Kirche der Kulturen

andere über uns (II)

Jörg Maria Welke über den Abend mit Deine Lakaien

Alexander Veljanov in der Christuskirche by Olaf Rauch (c)

JÖRG MARIA WELKE im Feuilleton des MEDIENHAUSES BAUER:

“Klassisch ausgebildeter Dirigent, Pianist, Komponist und Kapellmeister der eine. Theater/Filmwissenschaftler, Gothic-/Dark-Wave-Fan und mit einer überwältigenden Naturstimme gesegnet der andere. Ernst Horn, der vom klassischen Musikbetrieb Gelangweilte, lernte den rastlosen Studenten Alexander Veljanov per Inserat kennen. Horn suchte einen experimentierfreudigen Sänger für ein Bandprojekt, das seine Vorliebe für elektronische Musik mit seinen klassischen Wurzeln vereinen sollte. Es klickte auf Anhieb – seit 1985 sind Veljanov und Horn Deine Lakaien. Was sie gemeinsam mit vielen hochkarätigen Gastmusikern in knapp 35 Jahren geschaffen haben, ist ohnegleichen und kann ohne Übertreibung jetzt schon als großes Vermächtnis der Musikgeschichte bezeichnet werden.

Die Tonsprache der Lakaien ist ein homogener Mix aus Pop, klassischer und elektronischer Avantgarde, aus dezenten Mittelalter-, Folkund dunkel dräuenden Goth-Elementen. Die von beiden verfassten eindringlichen Texte sind melancholisch verschattete Momentaufnahmen aus mal lebenstrunkenen, mal abgründig verkarsteten Seelenlandschaften.

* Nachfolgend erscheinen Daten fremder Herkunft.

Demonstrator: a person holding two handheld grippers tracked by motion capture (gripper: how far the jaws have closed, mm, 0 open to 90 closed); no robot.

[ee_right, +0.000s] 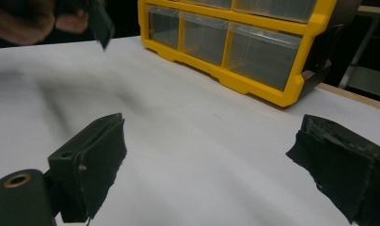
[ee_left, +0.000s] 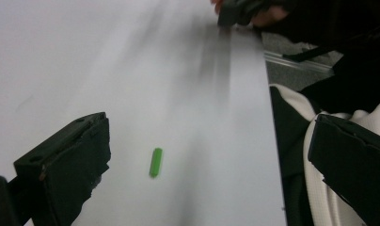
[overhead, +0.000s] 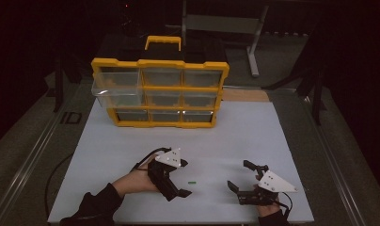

Fangemeinde ist schlicht überwältigt

Das alles ist herrlich komplex und verführerisch einschmeichelnd zugleich. Und es funktioniert auf verblüffende Weise auch ganz reduziert: Ein präparierter Flügel und eine Stimme genügen, um den ganzen magischen Lakaien-Kosmos heraufzubeschwören. So geschehen am Mittwochabend vor einem hoch konzentrierten Publikum in der Bochumer Christuskirche, diesem immer wieder beeindruckend atmosphärischen Spielort.

Ernst Horn am Thürmer-Flügel der Christuskirche by Adam C. Glagla (c)

Dort gastierten die Lakaien im Rahmen ihrer Acoustica- Tournee gemeinsam mit zwei musikalischen Ablegern. Horn betreibt seit 2001 gemeinsam mit der Sopranistin Sabine Lutzenberger das Studioprojekt Helium Vola, in dem sie Mittelalter-Lyrik mit tanzflächenorientierten Electronic-Sounds verknüpfen. Sie eröffneten das Mini-Festival mit einer knapp dreiviertelstündigen Songfolge, die einen repräsentativen Querschnitt ihres Oeuvres bot. Dank des von Horn fantasievoll präparierten, mit perkussiver und rhythmischer Energie gespielten Flügels gelang die instrumentale Rückführung auf die rein akustische Ebene ganz famos.

Das Set endete mit einem Duett von Lutzenberger und Veljanov, das elegant zum etwa gleichlangen Auftritt Veljanovs mit Songs aus seiner parallel laufenden Solokarriere überleitete. Dem Britpop zugewandtes Songwriting verschmolz mit einfühlsam in den Raum entlassenen Klavier- und Gitarrenklängen (Igor Zotik und Goran Trajkoski), die Veljanovs ungemein flexiblen Bass-Bariton in elysische Gefilde trugen.

Mit gleicher, weißglühender Intensität dann nach der Pause Deine Lakaien. Wer schon immer wissen wollte, was ein Flügel in puncto Klangerzeugung zu leisten vermag, wurde bei diesem gemeinsamen Streifzug Horns und Veljanovs durch drei Jahrzehnte Bandgeschichte aufs Vortrefflichste belehrt.

Elf starke Titel, drei Zugaben, Hunderte überwältigte Fans: Ein großartiger Konzertabend!”